Roberto Amaral é escritor, cientista político e atual vice-presidente do PSB Nacional.
Nesse contexto, tudo permanecerá como dantes no quartel de Abrantes, porque aqui só se fazem reformas que nada mudem. Continuaremos em um regime no qual o eleitor é estimulado a votar segundo seus interesses imediatos e o eleito se sente autônomo em face da vontade do eleitorado. A cláusula de desempenho não salvará os partidos, que seguirão frágeis, muitos divididos em capitanias, estraçalhados pelo conflito de interesses de seus sátrapas, sem militância, sem hábitos republicanos, à mercê do poder político e do econômico, aos quais se curvam e dos quais são servos disciplinados. Cada vez mais caminhamos para a concentração do voto em poucos partidos, sem abrir o leque das alternativas políticas ou ideológicas.
Por esses motivos, toda discussão em torno de reforma política deve ser precedida por uma discussão sobre que Estado queremos. Queremos um Estado mais democrático? Comprometido com a geração e distribuição de riqueza, com a igualdade social, com a integração federativa? Ou preservaremos o Estado neo-liberal, promotor do salve-se-quem-puder, da lei do mais forte, da concentração de renda, riqueza e poder?
A reforma que defendemos deve aprofundar a democracia e preparar cada vez mais o Estado para a defesa da soberania, da emancipação nacional e da proteção dos desfavorecidos pelo regime econômico. O ‘estado mínimo’ é a cantilena dos que só querem diminuir os direitos sociais e trabalhistas e enfraquecer o processo nacional de desenvolvimento.
Essa reforma deve atrair a sociedade ao processo decisório e à gestão de seus interesses. Para isso, precisa aprofundar os mecanismos constitucionais de participação direta, aumentando, por exemplo, as hipóteses de plebiscito e referendum. A consulta popular deve ser a base da democracia e a ela precisa estar subordinada a vigência de emenda constitucional, assim como qualquer projeto de privatização de empresa essencial ao desenvolvimento ou à segurança nacional.
A prorrogação da vigência da democracia representativa – pois é disto que se trata –, exige a possibilidade de revisão de mandatos, como ocorre em alguns Estados norte-americanos (o recall) e em todos os níveis de poder na democracia venezuelana. Também exige o fim das reeleições e a limitação de eleições sucessivas para os parlamentos.

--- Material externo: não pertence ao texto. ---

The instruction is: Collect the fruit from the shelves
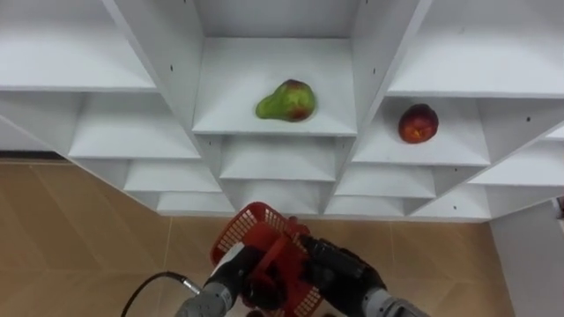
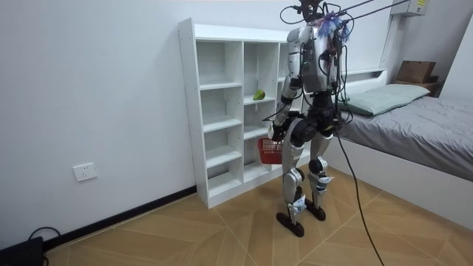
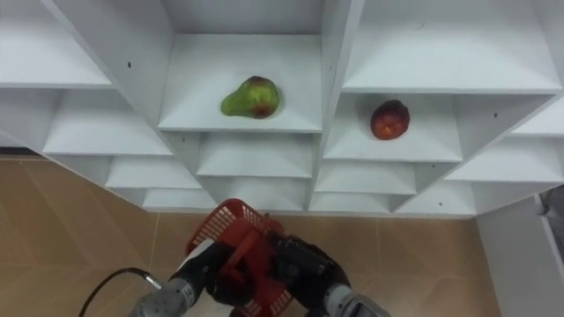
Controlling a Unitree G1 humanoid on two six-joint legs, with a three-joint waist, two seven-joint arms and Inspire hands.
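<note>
A green pear with a red blush [image 1: 286, 101] lies on a shelf in the closet's middle column. A red round fruit [image 1: 418, 123] sits one column to the right, on a shelf slightly lower. Below them, in front of my body, I hold a red mesh basket [image 1: 251, 224]. My left hand [image 1: 236, 264] is curled on its left side by the handle. My dark right hand [image 1: 339, 264] grips it from the right. In the room view I stand upright facing the closet, with the basket [image 2: 270, 151] at thigh height and the pear [image 2: 259, 94] about chest high.
The white closet [image 1: 273, 167] has several bare compartments around and below the fruits. Wooden floor lies under the basket. A white panel [image 1: 529, 264] stands at my lower right. A bed [image 2: 414, 125] is behind me at the room view's right.
</note>
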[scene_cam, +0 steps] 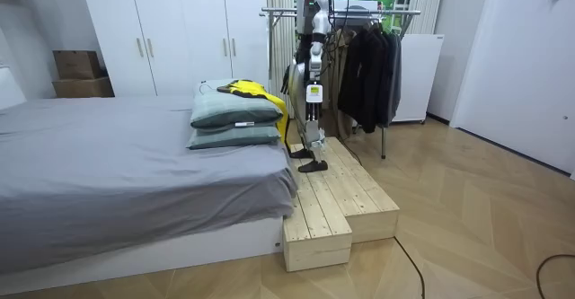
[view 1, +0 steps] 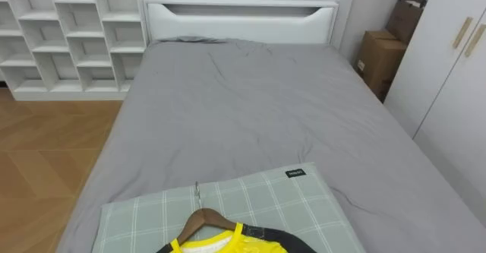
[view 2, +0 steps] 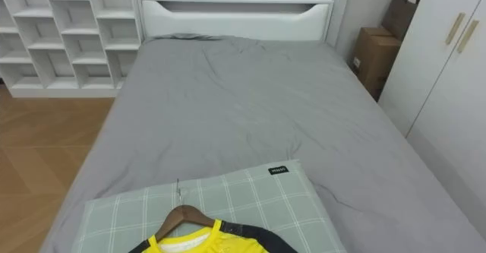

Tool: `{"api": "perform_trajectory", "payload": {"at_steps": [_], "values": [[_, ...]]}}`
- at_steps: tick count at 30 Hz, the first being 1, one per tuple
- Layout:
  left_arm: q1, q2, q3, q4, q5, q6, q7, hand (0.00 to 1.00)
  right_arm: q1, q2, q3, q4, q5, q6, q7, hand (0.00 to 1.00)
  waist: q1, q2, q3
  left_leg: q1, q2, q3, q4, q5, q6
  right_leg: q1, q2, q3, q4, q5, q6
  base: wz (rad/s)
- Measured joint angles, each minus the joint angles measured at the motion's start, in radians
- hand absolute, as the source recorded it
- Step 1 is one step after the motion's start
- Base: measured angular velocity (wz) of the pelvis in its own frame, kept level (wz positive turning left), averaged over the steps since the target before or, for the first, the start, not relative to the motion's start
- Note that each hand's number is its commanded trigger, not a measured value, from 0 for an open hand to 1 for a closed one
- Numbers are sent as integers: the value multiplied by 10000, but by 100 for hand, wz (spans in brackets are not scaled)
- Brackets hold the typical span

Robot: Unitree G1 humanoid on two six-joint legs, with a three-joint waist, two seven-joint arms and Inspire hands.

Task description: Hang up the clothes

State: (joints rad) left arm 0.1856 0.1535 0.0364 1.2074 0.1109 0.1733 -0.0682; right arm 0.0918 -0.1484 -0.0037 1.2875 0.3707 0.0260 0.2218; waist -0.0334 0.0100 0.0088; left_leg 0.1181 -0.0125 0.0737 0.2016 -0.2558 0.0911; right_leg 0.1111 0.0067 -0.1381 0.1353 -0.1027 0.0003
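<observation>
A yellow garment (view 1: 228, 245) with dark sleeves sits on a wooden hanger (view 1: 203, 219) whose metal hook points toward the headboard. It lies on top of green checked pillows (view 1: 258, 200) at the foot of the grey bed (view 1: 250, 109), right below me. In the room view I stand upright on a wooden platform (scene_cam: 337, 200) at the bed's end, facing the bed, with the yellow garment (scene_cam: 247, 88) on the stacked pillows in front of me. My left hand (scene_cam: 312, 94) hangs at my side. A clothes rack (scene_cam: 359, 13) with dark clothes stands behind me.
White cube shelves (view 1: 68, 33) stand left of the headboard (view 1: 239, 17). Cardboard boxes (view 1: 380, 55) and white wardrobe doors (view 1: 456, 78) line the right side. Wood floor (view 1: 45, 147) runs along the bed's left. The platform steps down toward the room view's right.
</observation>
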Motion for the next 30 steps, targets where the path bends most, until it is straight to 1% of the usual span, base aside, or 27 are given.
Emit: {"api": "perform_trajectory", "payload": {"at_steps": [8, 13, 18, 23, 26, 30], "values": [[20, -3, 7, -124, -2, -136, 146, 0, 13, -2, -24, -48, -53, -22, -1, 0, 18, -64, -52, -1, 0, -6, 16, 1, 0, 6, -6, -15, 8, 0, 0, 0], [35, -22, 38, -125, 2, -217, 186, 0, 83, -4, -211, -142, -25, -22, 25, 0, 24, -66, -46, -1, -1, -11, 15, 0, 0, 6, -7, -11, 7, 0, 0, 0], [71, -23, 195, -123, -56, -226, 199, 0, 77, -16, -213, -90, -47, -30, 10, 0, 24, -59, -46, 22, -1, -10, 13, 2, 0, 29, -8, -25, 5, 0, 0, 0], [118, -28, 235, -114, -216, -223, 409, 0, 78, -15, -214, -27, -55, -20, 1, 0, 38, -86, -23, 157, -1, -16, -13, -2, 1, 156, -9, -26, 5, -1, 1, 0], [147, -58, 409, -112, -218, -223, 518, 0, 59, -9, -304, -1, -203, -16, 8, 0, 51, -104, -12, 147, -4, -27, -14, -4, 3, 147, -12, -34, 4, -2, 2, 0], [267, -76, 520, -109, -219, -221, 623, 0, 69, -10, -291, 4, -234, 48, 39, 0, 76, -121, -11, 119, -15, -174, -8, -7, -1, 160, -16, -159, 3, -7, -6, 7]]}}
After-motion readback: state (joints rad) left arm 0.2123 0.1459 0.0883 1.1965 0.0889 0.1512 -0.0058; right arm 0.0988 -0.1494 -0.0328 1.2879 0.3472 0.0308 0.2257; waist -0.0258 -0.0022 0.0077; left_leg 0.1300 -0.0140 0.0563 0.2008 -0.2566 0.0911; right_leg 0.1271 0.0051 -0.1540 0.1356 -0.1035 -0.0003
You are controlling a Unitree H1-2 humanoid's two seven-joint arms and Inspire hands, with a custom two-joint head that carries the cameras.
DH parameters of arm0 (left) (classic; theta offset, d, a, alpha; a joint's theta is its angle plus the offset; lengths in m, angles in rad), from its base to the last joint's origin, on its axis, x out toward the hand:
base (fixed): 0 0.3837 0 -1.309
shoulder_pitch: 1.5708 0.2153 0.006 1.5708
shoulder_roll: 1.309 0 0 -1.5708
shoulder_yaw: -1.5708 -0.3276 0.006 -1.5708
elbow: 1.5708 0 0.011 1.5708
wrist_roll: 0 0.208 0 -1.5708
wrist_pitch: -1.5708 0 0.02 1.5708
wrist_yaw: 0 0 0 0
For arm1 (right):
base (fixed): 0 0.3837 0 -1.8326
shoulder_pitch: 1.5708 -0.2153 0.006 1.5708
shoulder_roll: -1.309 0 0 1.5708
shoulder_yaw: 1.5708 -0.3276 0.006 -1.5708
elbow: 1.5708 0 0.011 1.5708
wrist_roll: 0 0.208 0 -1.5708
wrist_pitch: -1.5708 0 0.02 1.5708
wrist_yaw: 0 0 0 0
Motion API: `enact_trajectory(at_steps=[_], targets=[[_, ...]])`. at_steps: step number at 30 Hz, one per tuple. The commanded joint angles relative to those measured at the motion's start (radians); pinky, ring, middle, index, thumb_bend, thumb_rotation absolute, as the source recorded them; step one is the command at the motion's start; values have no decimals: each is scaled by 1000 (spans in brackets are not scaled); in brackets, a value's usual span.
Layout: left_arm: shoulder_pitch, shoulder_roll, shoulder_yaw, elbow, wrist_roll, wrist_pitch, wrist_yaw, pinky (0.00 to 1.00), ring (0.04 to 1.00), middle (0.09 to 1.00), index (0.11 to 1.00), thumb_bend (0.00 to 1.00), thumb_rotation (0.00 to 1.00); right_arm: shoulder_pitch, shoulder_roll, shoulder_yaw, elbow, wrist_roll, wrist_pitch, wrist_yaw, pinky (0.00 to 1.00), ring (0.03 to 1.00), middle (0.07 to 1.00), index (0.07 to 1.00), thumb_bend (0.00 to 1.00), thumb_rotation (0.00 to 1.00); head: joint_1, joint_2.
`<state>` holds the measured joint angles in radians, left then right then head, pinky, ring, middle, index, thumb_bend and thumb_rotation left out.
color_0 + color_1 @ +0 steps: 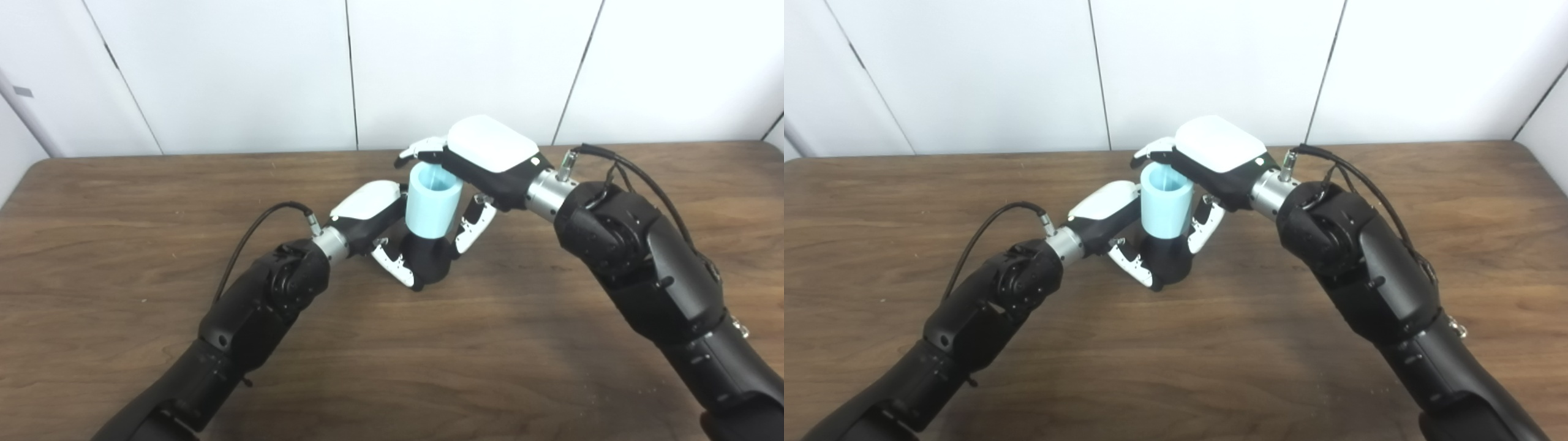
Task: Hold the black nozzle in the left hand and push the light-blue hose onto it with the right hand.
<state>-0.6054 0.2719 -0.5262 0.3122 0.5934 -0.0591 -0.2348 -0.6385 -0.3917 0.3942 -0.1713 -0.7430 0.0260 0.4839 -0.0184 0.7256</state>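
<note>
The black nozzle [427, 259] stands upright near the middle of the wooden table [122, 202]. My left hand [373, 214] is shut on it from the left, fingers wrapped round its lower body. The light-blue hose [433, 202], a short open tube, sits on top of the nozzle, tilted slightly. My right hand [484, 153] is shut on the hose from the right and above, fingers over its far rim and thumb down its right side. The same scene shows in the right eye view: nozzle [1165, 260], hose [1166, 205], left hand [1105, 208], right hand [1216, 147].
White wall panels [245, 73] stand behind the table's far edge. Black cables loop off both wrists, over the table beside the forearms.
</note>
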Motion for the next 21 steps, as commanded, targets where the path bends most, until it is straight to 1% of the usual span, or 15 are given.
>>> enact_trajectory(at_steps=[1,3,6,7,9,11,17,21], targets=[[22,48,-22,64,79,50,-34,1000,615,482,489,526,0,-36,-13,-31,-39,-20,-20,-29,776,962,996,978,940,198,-1,1],[21,48,-25,64,82,54,-34,1000,616,479,491,526,0,-40,-13,-44,-48,-21,-20,-32,816,989,1000,996,945,219,-1,0],[21,48,-26,62,84,60,-36,1000,616,478,492,526,0,-44,-10,-62,-56,-8,-14,-18,877,999,1000,1000,964,245,0,-2],[21,49,-26,60,84,61,-36,1000,615,478,492,526,0,-45,-10,-66,-63,1,-6,-4,889,1000,1000,1000,968,250,0,-2],[21,49,-28,60,85,62,-38,1000,612,478,492,526,0,-45,-17,-71,-84,19,8,33,950,1000,1000,1000,989,286,0,-2],[21,52,-28,60,85,61,-38,1000,615,478,492,526,0,-43,-27,-74,-103,39,5,60,988,1000,1000,1000,999,328,7,-1],[21,57,-28,55,84,64,-44,1000,616,475,494,526,0,-41,-63,-90,-125,120,-24,106,1000,1000,1000,1000,1000,379,1,0],[18,55,-27,57,82,66,-45,1000,611,473,495,526,0,-33,-76,-91,-148,135,-21,125,1000,1000,1000,1000,1000,381,2,0]])
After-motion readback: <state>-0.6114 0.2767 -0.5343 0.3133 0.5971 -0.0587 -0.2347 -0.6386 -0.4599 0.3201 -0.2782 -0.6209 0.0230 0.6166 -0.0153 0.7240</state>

A fidelidade partidária, que deveria ser um valor republicano incorporado aos mores da vida política, tem que ser alçada ao nível de mandamento legal, cláusula pétrea da democracia. A maior representatividade político-partidária pode vir com o sistema de votação em listas. E o financiamento público de campanha, vedada qualquer outra alternativa, reduziria a presença do poder econômico nas eleições.
Nada, porém, deve estancar o aprofundamento do pluripartidarismo e do voto proporcional. O voto distrital, tão louvado pela direita, já existe, de fato, em nosso país, e é uma das causas do abastardamento da vida parlamentar. Se revela pela eleição dos neo-severinos da vida, consagrados nos grotões, ou distritos, aos quais não chegam os apelos do interesse nacional. São “vereadores federais”, procuradores de verbas e obrinhas, os deputados do cimento, do assistencialismo, das ambulâncias, da caixa d’água, despachantes de prefeituras, inevitáveis presas dos lobbies e dos “vedoins” de todo tipo. Eles formam a maioria, é o que nos disse a eleição do dia 1º de outubro. O voto distrital de fato é que nos deu o “baixo-clero”.
Em suma: o País carece de uma reforma mais profunda do que a que nos pode oferecer o Congresso, quer seja este em fim de melancólico mandato, ou o próximo. Só a mobilização nacional fará com que ela seja viável e coerente com as necessidades de um Brasil que se quer moderno e justo. Com a palavra, o cidadão.